Built in 1839, Michigan State Prison housed inmates for over a century and a half, at times also serving as an armory for the National Guard. In 2007, residents began moving into the renovated space. While the apartment space was intended to provide housing for artists, it had trouble filling all the units with practicing artists. Obviously, it is difficult enough to define what art is, let alone what makes one a practitioner of art.
Residency was soon opened to low-income families and individuals to fill the extra space, regardless of their intention to practice any type of artistic craft. Squabbles ensued amongst the residents over the original intent of the Armory Arts Village and the need to target practicing artists as potential residents. Many residents worried the goal of creating a place in the community based upon artistic expression and interaction was being cast aside due to the need to fill units.
Today, the apartment complex is at 100 percent capacity, with applicants for residency being wait-listed. Many of the residents are practicing artists who create and display their work on site, as well as travel out into the community for artistic outreach programs, including teaching and creating educational murals at local schools and museums.

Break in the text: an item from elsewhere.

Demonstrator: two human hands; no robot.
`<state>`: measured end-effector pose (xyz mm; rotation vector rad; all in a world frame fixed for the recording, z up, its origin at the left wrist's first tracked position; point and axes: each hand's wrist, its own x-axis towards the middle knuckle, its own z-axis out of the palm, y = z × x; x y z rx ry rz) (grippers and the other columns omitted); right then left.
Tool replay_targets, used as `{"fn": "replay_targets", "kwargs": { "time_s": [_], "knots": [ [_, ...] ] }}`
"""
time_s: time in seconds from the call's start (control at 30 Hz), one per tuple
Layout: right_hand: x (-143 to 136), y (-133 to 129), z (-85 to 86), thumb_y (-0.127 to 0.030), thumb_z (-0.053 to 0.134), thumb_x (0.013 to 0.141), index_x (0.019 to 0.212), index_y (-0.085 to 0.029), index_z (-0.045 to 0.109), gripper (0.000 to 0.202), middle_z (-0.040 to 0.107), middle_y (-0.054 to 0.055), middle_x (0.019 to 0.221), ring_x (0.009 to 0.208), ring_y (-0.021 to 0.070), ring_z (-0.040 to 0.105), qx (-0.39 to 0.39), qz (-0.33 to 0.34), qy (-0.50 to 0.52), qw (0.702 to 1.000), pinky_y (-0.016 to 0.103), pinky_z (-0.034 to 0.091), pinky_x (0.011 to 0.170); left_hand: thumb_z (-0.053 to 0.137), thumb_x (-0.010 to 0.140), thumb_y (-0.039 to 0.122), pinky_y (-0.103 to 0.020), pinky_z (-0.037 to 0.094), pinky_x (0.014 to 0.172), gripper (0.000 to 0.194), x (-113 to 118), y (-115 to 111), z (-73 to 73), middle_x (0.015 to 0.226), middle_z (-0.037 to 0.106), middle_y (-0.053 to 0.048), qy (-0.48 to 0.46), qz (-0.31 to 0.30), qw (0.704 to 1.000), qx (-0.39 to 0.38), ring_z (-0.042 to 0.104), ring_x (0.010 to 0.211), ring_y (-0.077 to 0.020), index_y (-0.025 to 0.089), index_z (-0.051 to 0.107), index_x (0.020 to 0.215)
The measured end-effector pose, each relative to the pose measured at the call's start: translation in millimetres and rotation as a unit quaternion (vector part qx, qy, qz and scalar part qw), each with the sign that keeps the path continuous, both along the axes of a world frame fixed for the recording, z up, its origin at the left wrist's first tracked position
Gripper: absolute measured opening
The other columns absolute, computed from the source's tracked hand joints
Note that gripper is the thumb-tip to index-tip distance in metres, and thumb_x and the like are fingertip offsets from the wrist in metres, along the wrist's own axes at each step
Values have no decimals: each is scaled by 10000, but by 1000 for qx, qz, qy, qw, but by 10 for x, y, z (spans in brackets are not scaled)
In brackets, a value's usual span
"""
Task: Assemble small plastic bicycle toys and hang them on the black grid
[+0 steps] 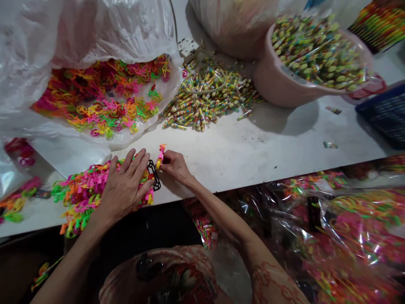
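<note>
My left hand (123, 185) lies palm down, fingers stretched out, on a bundle of small bright plastic pieces (87, 183) in pink, orange, green and yellow. At the bundle's right end, a black plastic frame with openings (157, 181) sticks out beside my left fingers. Just right of that frame, my right hand (177, 166) pinches a small pink plastic piece (161, 154) with orange and yellow parts. Its exact kind is too small to make out. My left palm hides part of the bundle.
An open clear plastic bag (126, 31) holds loose coloured plastic pieces. Small wrapped candy-like tubes (205, 101) are heaped on the white table (221, 156). A pink basin (275, 84) full of similar tubes and a blue basket (386, 114) stand right. Filled bags (354, 236) lie below the table edge.
</note>
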<state>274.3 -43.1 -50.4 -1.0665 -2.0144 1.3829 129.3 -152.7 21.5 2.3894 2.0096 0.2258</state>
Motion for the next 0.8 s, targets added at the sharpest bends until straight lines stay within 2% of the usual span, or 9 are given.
{"fn": "replay_targets", "kwargs": {
  "time_s": [0.13, 0.27, 0.33, 0.43, 0.53, 0.6, 0.7, 0.73, 0.8],
  "knots": [
    [-171, 20, -75, -226, 586, 770, 671, -145, 573, 128, 544, -23, 632, 599, 105, 476, -62, 24, 49, 997, 217, 351, 581, 395, 932, 380, -577, 178, 1137, 639, 2, -3, -5, 1506, 386, -152, -1, 0, 1000, 0, 290, 1425, -321, 180, 223, 1514],
    [-196, 61, -3, -221, 591, 788, 680, -151, 580, 128, 581, 2, 663, 614, 120, 471, 35, 76, -75, 994, 236, 331, 592, 388, 938, 389, -562, 142, 1153, 653, -1, -4, 4, 1522, 362, -140, -6, 0, 1000, 0, 271, 1434, -305, 205, 170, 1525],
    [-211, 56, 81, -196, 565, 808, 761, -152, 615, 81, 639, 38, 764, 676, 146, 516, 84, 109, -147, 980, 250, 347, 625, 388, 940, 394, -556, 126, 1158, 645, -4, 6, 6, 1543, 326, -121, -7, -3, 1000, -7, 247, 1444, -297, 232, 168, 1525],
    [-283, -7, 195, -165, 488, 859, 944, -149, 644, 179, 678, 98, 957, 809, 189, 578, 127, 145, -226, 955, 273, 384, 679, 395, 937, 393, -587, 114, 1147, 622, 3, 3, -11, 1560, 291, -105, -4, -8, 1000, -22, 227, 1450, -307, 261, 208, 1515],
    [-325, -83, 242, -130, 407, 902, 1078, -141, 631, 286, 668, 126, 1065, 899, 203, 597, 147, 152, -262, 942, 290, 410, 727, 403, 930, 386, -618, 136, 1124, 601, 18, -45, -17, 1536, 339, -120, 0, -12, 1000, -26, 241, 1442, -327, 242, 270, 1498],
    [-270, -69, 239, -139, 457, 885, 1077, -138, 638, 263, 670, 118, 1059, 918, 201, 598, 148, 167, -251, 942, 287, 421, 745, 395, 931, 380, -608, 169, 1116, 563, 1, -50, 16, 1517, 374, -128, 0, -20, 1000, -20, 274, 1430, -325, 239, 339, 1473],
    [-91, 124, 244, -167, 562, 827, 1019, -145, 667, 220, 678, 83, 983, 894, 188, 602, 139, 179, -222, 948, 275, 437, 761, 347, 947, 363, -546, 255, 1102, 491, -136, 142, 143, 1500, 412, -117, -20, -35, 999, -9, 353, 1396, -287, 252, 439, 1416],
    [-34, 225, 259, -166, 560, 825, 1029, -145, 669, 232, 676, 82, 981, 902, 191, 604, 144, 153, -228, 951, 281, 442, 774, 332, 950, 357, -511, 302, 1084, 473, -217, 281, 191, 1477, 449, -117, -28, -29, 999, -8, 396, 1368, -272, 240, 482, 1383],
    [35, 441, 313, -143, 502, 851, 1098, -140, 652, 289, 655, 112, 1071, 962, 211, 605, 169, 57, -274, 945, 309, 449, 810, 325, 944, 343, -435, 409, 1001, 441, -421, 652, 253, 1350, 576, -134, -27, 13, 999, -19, 511, 1256, -258, 189, 599, 1254]
  ]
}}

As for the building itself, many reminders of its former use are apparent for those who visit and live in the Armory Arts Village. In fact, Ms. Krasnow says that much of the building’s charm is derived from its age and history. Listening to her talk about the building’s architecture, it’s obvious why she enjoys giving historical tours of the former prison during the summer.
“The building is a magnificent, 19th-century structure. And it may sound strange for me to use the word ‘magnificent’ for an old penitentiary, but in those days, architecture, beautifully done, was done even for penitentiaries. It’s a brick and mortar building. The bars are still on the windows. And it is surrounded by a 25-foot high wall. The buildings on the property and the wall were all constructed by the convicts.”
Awareness of the Armory Arts Village’s unique living space isn’t limited to residents and visitors. In addition to being ranked in the top ten most unique apartment buildings in the nation by MSN, Krasnow says her story is an example of how enticing the opportunity to live in an old prison can be.
“I actually moved here from Miami, Florida and the sunshine and palm trees to snowy Michigan because of this place. What captured me was the history. I live in a loft apartment that formerly was 36 prison cells, and I actually saw it being reconstructed from those cells. For me to live in this place, and look at my red-brick wall, and know that this is the same wall that existed when this was Michigan’s first state prison, to me, is thrilling.”
If you’re not much into living in a historical space formerly inhabited by convicts, Krasnow says there are other things to love about the Armory Arts Village. “The community is what I love, as well as the architecture,” she says, “I have made some of the closest, dearest friends here. And one of the lovely things is they are all ages.”
Beyond simply attracting residents and keeping the apartments occupied, the Armory Arts Village has loftier goals in mind. Krasnow says the residents of the apartments aim to be integrated and involved in the local community.
“Another goal of Amory Arts Village is to bring the community here and to go out into the community. So, it brings people to Michigan, and keeps people here. It’s a place where Jackson, and other Michigan artists, can come, and live, and work, and develop, and, as they say here, make art your day job.”